# 7 Tips for Better Clamping



## WoodworkingTalk (Dec 8, 2015)

> If you work with wood, you’re going to have to deal with clamps. That’s not a bad thing, though. Clamps are very useful tools and proper clamping will ensure that you get a better end product than you might otherwise produce. But just slapping some clamps on without thinking about what you’re doing can cause more harm than good to the time and effort you’ve put into a project. Here are a few tips to keep in mind next time you’re ready to break out the clamps for a project.


*Read More*:
http://www.woodworkingtalk.com/articles/7-tips-for-better-clamping/


----------



## FrankC (Aug 24, 2012)

Good basic advice, should help anyone starting out.


----------



## Tony B (Jul 30, 2008)

I did a lot of furniture refinishing and repair in addition to building.

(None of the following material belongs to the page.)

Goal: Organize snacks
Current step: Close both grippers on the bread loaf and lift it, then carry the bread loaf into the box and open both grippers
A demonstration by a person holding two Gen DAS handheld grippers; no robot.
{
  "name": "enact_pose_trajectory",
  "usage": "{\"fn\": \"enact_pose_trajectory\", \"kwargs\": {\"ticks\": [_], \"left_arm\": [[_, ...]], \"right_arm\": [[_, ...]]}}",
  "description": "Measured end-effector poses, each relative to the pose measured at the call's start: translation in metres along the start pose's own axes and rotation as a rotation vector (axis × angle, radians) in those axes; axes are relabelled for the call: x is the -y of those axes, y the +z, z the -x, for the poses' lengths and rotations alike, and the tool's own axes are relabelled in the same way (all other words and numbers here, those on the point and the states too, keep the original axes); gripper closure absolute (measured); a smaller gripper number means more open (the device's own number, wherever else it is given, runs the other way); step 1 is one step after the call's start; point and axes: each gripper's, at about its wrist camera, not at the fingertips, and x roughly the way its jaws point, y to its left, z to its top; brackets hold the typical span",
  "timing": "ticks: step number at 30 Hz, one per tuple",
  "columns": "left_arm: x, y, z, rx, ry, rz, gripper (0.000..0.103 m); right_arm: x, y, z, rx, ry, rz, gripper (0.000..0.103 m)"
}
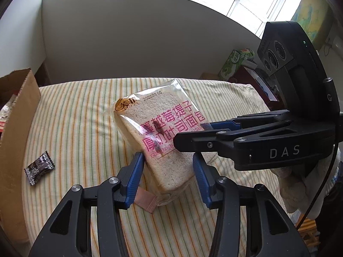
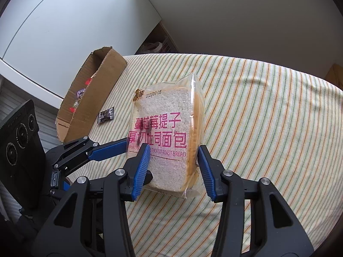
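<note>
Bread is what we have between us: a clear packet of thick-cut toast bread [image 2: 165, 141] with pink lettering stands tilted on the striped tabletop [image 2: 268, 128], its printed face toward both cameras. We see our left gripper [image 1: 169, 171] set around the packet's lower part, one blue pad [image 1: 137, 171] pressed against the left edge and the other against the right side, so we read it as clamped on the packet at a middling width. Our right gripper [image 2: 173, 167] is likewise closed on the bottom of the same packet, its left pad [image 2: 142, 169] lying on the printed face and its right pad at the crust side, touching the wrapper. In the left wrist view the right gripper reaches in from the right and crosses the packet's middle; in the right wrist view the left gripper comes in from the left at the packet's lower edge. Under the packet's lower corner, in the left wrist view, a small pinkish wrapper [image 1: 148, 201] lies on the cloth. Off to the left, well apart from the bread, a small dark candy packet [image 2: 106, 114] lies flat on the tabletop, just beside an open cardboard box [image 2: 100, 90] at the tabletop's left edge, with a few wrapped snacks inside. Behind the right gripper we can make out a green carton [image 1: 233, 64] and a window.
</note>
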Motion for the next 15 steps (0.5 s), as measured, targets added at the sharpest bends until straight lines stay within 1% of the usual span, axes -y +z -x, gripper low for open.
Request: {"fn": "enact_pose_trajectory", "kwargs": {"ticks": [8,15], "left_arm": [[-0.011,-0.007,0.049,0.070,0.039,-0.015,0.058],[-0.041,-0.014,0.089,0.120,0.079,0.012,0.058]], "right_arm": [[-0.047,0.008,0.010,0.024,0.013,0.058,0.055],[-0.099,0.022,0.001,0.025,0.031,0.130,0.055]]}}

The most difficult repairs are usually chairs legs. 
many Chair legs have no flat surfaces and most surfaces are not parallel such as found in Queen Ann, tapered or round legs. Many restoration people use a rope and tourniquet. When gluing up chair legs, you don't usually have much time. Also because of the varied chair leg shapes, tourniquets can slip. I have always used *surgical tubing.* It is quick, easy to tie and lots of good tension from the stretching. I kept several different lengths and diameters with a loop eye tied at one end and hung on a hook. Just lay the eye on one leg, run the free end around the leg and through the eye and then run the free end around the other legs and tie off with usually a quick look and pull. You can loop around each leg if you need to. Surgical tubing is very high friction and rarely if ever slips or moves. It's the quickest and easiest way I know of to clamp all 4 legs at once around the stretcher area. 
The down side to surgical tubing is the cost. I always bought it by the roll from a local distributor. It also doesn't last forever. Wherever glue or epoxy gets on it it gets a little stiff and brittle. I would get at least a year out of the tubing pieces before they had to be discarded. If you do repair work for a living - the cost seems very cheap compared to the time you save. Oh, BTW, there are no clamp marks left behind.
So add some surgical tubing to your clamp arsenal.


----------



## Tony B (Jul 30, 2008)

Another alternative to clamps is the *Rub Joint*
Sometimes when I am setting up my bowl blanks, and I want to add a small block to the bottom to be turned as the base, my clamps just don't seem to reach far enough. If the bottom of the bowl blank is clean and flat and the bottom of your new base is clean and flat, just add some glue on to the bowl blank and a dab onto the base. Then just put the base in the approximate position and just rub the base back and forth on the bowl bottom blank. After only two or 3 rubs back and forth, you will see the excess glue coming out from the bottom of the base. Also you will notice that the base is getting very difficult to move. Usually it will only take about 10 back and forth movements till it just seems to lock itself in place. No clamps required.


----------